— Où t’en vas-tu ainſi courant ?
— À Damme, en mon logis, répondit Ulenſpiegel.
Le piéton dit :
— La ville n’eſt plus sûre à cauſe des réformés qu’on y arrête.
Et il paſſa.
Arrivé devant l’auberge du Rhoode-Schildt, Ulenſpiegel y entra pour boire un verre de dobbel-kuyt. Le baes lui dit :
— N’es-tu point le fils de Claes ?
— Je le suis, répondit Ulenſpiegel.
— Hâte-toi, dit le baes, car la maleheure a sonné pour ton père.

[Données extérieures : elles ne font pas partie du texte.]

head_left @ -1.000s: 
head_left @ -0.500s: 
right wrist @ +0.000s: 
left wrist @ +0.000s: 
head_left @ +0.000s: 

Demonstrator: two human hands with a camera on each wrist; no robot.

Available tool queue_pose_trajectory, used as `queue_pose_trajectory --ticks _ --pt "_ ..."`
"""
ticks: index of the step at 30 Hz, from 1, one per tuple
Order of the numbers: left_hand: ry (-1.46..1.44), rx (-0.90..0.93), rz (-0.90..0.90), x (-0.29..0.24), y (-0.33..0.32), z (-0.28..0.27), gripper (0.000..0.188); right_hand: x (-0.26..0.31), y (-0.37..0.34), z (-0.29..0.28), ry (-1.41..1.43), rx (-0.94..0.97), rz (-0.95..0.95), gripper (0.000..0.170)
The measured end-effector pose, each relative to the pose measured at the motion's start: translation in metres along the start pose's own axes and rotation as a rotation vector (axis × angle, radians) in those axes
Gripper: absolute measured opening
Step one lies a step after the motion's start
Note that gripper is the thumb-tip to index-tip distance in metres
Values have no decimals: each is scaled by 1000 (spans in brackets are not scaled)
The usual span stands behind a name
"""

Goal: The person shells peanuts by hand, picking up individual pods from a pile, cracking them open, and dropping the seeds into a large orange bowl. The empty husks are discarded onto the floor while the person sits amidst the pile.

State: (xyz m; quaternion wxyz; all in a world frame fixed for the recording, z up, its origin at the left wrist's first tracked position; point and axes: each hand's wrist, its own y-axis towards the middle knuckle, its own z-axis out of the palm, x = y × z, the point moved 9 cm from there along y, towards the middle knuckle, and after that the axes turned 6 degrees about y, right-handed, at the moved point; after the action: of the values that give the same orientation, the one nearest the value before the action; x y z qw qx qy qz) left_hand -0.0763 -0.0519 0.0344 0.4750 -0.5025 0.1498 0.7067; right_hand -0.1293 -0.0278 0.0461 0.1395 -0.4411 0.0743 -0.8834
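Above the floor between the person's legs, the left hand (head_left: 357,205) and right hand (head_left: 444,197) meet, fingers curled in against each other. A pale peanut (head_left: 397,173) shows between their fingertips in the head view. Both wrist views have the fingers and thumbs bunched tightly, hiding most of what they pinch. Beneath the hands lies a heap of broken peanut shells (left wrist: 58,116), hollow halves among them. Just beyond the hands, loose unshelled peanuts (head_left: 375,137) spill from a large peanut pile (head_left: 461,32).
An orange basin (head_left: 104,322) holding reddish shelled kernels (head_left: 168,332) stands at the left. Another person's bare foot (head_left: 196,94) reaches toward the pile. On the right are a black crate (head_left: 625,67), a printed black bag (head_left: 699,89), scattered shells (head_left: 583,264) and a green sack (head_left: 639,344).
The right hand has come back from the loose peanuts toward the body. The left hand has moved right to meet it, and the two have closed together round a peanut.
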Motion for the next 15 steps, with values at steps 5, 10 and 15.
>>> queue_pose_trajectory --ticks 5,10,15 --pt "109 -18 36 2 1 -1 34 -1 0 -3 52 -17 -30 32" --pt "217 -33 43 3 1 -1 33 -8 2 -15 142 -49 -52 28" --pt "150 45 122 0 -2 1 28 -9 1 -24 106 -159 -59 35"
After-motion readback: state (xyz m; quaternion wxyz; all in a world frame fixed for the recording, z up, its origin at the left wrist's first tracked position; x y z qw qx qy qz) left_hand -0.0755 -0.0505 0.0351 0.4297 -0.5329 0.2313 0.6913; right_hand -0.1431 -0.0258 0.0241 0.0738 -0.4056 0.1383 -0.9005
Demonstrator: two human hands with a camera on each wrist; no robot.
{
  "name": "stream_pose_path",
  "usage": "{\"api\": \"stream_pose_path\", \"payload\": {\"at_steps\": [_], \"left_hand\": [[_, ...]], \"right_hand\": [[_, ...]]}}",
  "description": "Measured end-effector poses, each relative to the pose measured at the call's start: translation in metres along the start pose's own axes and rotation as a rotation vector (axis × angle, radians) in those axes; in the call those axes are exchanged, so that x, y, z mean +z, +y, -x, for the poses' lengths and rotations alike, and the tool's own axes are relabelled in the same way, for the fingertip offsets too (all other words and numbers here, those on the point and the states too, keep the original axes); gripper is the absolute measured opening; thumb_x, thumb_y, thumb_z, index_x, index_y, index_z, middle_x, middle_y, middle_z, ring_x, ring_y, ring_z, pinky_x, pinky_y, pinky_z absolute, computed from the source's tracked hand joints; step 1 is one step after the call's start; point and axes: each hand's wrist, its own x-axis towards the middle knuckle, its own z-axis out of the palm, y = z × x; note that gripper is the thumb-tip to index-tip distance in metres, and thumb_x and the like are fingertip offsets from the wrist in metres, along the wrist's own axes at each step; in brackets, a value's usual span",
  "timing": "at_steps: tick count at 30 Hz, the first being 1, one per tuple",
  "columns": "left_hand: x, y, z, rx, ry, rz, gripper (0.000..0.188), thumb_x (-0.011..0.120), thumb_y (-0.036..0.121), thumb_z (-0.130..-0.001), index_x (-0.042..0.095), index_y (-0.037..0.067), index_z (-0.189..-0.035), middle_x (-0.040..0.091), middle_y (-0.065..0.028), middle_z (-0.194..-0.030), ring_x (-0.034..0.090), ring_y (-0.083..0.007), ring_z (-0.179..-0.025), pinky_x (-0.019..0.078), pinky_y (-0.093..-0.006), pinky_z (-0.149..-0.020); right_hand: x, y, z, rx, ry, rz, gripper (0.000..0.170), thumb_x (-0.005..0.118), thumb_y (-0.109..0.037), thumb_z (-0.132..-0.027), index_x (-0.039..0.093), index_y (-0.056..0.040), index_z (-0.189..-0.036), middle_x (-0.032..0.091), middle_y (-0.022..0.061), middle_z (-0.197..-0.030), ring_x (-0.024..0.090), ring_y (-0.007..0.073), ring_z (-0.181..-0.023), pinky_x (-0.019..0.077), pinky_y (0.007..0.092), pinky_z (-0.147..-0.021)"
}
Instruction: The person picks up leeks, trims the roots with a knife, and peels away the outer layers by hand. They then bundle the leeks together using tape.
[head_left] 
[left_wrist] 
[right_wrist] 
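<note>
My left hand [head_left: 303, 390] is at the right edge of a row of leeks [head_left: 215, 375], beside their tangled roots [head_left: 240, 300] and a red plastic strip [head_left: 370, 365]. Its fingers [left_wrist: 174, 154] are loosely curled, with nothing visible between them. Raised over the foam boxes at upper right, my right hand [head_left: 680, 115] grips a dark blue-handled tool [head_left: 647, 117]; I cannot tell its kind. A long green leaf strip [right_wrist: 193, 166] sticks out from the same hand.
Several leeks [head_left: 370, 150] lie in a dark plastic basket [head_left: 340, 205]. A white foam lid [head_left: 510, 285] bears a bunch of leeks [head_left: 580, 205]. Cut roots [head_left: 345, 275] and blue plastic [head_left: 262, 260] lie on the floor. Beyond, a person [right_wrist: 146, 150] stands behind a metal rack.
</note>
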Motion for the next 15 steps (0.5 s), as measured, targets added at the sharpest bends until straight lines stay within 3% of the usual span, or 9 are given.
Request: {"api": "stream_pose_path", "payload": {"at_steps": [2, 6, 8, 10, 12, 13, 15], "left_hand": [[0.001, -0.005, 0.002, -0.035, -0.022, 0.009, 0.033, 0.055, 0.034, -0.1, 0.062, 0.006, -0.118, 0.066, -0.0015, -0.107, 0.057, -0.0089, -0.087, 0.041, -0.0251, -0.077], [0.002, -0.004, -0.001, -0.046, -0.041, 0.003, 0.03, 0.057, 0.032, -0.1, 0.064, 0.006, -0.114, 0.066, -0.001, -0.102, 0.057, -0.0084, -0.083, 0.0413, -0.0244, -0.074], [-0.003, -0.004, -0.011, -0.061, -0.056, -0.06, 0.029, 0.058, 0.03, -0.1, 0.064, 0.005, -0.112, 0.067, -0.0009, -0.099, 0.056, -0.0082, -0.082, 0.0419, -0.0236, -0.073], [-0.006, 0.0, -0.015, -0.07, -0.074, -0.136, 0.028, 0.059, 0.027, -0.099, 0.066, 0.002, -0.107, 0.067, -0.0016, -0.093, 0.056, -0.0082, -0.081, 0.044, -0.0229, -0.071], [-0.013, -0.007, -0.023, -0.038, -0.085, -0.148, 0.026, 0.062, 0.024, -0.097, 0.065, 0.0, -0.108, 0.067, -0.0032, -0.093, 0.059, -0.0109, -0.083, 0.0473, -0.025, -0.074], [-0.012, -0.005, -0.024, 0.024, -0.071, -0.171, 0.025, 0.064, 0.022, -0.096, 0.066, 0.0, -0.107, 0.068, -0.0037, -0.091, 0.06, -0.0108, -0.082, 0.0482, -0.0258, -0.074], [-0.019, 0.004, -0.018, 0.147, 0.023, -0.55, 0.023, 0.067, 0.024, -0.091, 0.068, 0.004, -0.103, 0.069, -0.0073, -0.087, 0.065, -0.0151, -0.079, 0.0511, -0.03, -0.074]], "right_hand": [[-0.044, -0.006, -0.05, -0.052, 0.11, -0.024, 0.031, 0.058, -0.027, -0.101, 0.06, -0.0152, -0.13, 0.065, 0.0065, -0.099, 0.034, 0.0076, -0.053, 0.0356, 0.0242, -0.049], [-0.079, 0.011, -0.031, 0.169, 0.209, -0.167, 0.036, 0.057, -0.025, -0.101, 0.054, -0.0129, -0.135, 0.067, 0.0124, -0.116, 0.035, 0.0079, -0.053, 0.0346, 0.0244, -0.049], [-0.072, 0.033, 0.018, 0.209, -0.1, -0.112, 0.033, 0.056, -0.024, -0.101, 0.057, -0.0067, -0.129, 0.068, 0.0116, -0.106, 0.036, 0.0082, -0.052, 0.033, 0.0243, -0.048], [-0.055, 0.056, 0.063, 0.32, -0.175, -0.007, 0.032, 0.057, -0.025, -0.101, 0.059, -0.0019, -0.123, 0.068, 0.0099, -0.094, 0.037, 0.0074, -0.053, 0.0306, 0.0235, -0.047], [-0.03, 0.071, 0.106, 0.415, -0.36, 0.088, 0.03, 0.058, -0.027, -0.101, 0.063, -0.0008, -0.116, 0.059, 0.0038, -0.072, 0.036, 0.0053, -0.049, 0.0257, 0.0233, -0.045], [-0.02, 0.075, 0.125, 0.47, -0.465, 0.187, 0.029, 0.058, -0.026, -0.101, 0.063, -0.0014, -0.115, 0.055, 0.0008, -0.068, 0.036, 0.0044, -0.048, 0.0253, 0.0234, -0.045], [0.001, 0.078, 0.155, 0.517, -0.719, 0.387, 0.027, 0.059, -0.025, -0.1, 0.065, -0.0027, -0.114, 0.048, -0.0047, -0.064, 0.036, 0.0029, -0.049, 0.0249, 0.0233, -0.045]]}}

Ulenſpiegel lui demanda ce qu’il voulait dire.
Le baes répondit qu’il le saurait trop tôt.
Et Ulenſpiegel continua de courir.
Comme il était à l’entrée de Damme, les chiens qui se tenaient sur le seuil des portes lui sautèrent aux jambes en jappant & en aboyant. Les commères sortirent au bruit & lui dirent, parlant toutes à la fois :
— D’où viens-tu ? As-tu des nouvelles de ton père ? Où eſt ta mère ? Eſt-elle auſſi avec lui en priſon ? Las ! pourvu qu’on ne le brûle pas !
Ulenſpiegel courait plus fort.
Il rencontra Nele, qui lui dit :
— Thyl, ne vas pas à ta maiſon : ceux de la ville y ont mis un gardien de la part de Sa Majeſté.
Ulenſpiegel s’arrêta :
— Nele, dit-il, eſt-il vrai que Claes mon père soit en priſon ?
— Oui, dit Nele, & Soetkin pleure sur le seuil.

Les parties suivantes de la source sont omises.